"""Data models for email handling."""
import email
import html
import re
from dataclasses import dataclass, field
from datetime import datetime
from email.header import decode_header
from email.message import Message
from typing import Dict, List, Optional, Tuple, Union
def decode_mime_header(header_value: Optional[str]) -> str:
"""Decode a MIME header value.
Args:
header_value: MIME header value
Returns:
Decoded header value
"""
if not header_value:
return ""
decoded_parts = []
for part, encoding in decode_header(header_value):
if isinstance(part, bytes):
if encoding:
try:
decoded_parts.append(part.decode(encoding))
except LookupError:
# If the encoding is not recognized, try with utf-8
decoded_parts.append(part.decode("utf-8", errors="replace"))
else:
decoded_parts.append(part.decode("utf-8", errors="replace"))
else:
decoded_parts.append(part)
return "".join(decoded_parts)
@dataclass
class EmailAddress:
"""Email address representation."""
name: str
address: str
@classmethod
def parse(cls, address_str: str) -> "EmailAddress":
"""Parse email address string.
Args:
address_str: Email address string (e.g., "John Doe <john@example.com>")
Returns:
EmailAddress object
"""
# For the special case of just an email address without brackets
if '@' in address_str and '<' not in address_str:
return cls(name="", address=address_str.strip())
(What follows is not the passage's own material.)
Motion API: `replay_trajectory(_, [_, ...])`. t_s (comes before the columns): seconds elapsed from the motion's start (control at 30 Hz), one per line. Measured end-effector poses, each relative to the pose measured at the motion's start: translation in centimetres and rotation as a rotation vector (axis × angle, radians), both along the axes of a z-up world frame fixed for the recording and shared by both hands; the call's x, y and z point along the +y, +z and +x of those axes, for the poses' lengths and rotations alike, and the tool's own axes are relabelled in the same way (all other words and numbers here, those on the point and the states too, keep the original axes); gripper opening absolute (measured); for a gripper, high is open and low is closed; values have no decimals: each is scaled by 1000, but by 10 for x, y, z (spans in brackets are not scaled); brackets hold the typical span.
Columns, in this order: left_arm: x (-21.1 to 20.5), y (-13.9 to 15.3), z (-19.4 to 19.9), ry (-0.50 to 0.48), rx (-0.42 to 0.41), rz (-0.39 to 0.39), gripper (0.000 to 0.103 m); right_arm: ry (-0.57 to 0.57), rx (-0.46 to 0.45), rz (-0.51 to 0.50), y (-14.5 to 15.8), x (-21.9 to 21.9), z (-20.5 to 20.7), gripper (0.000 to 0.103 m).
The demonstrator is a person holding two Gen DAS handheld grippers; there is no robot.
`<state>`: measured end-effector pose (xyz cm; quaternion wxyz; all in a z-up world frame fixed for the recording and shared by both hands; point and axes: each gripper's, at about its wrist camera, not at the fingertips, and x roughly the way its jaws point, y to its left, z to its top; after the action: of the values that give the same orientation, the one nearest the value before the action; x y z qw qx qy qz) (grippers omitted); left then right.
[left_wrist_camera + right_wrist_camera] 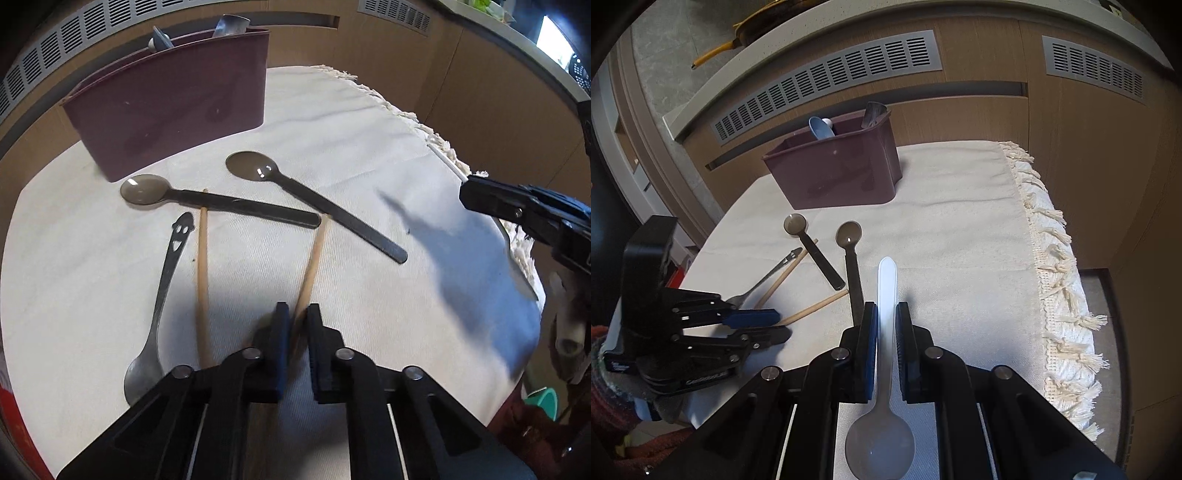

# Extract name and address with angle brackets
match = re.match(r'"?([^"<]*)"?\s*<([^>]*)>', address_str.strip())
if match:
name, address = match.groups()
return cls(name=name.strip(), address=address.strip())
# Fallback: treat the whole string as an address
return cls(name="", address=address_str.strip())
def __str__(self) -> str:
"""Return string representation."""
if self.name:
return f"{self.name} <{self.address}>"
return self.address
@dataclass
class EmailAttachment:
"""Email attachment representation."""
filename: str
content_type: str
size: int
content_id: Optional[str] = None
content: Optional[bytes] = None
@classmethod
def from_part(cls, part: Message) -> "EmailAttachment":
"""Create attachment from email part.
Args:
part: Email message part
Returns:
EmailAttachment object
"""
filename = part.get_filename()
if not filename:
# Generate a filename based on content type
ext = part.get_content_type().split("/")[-1]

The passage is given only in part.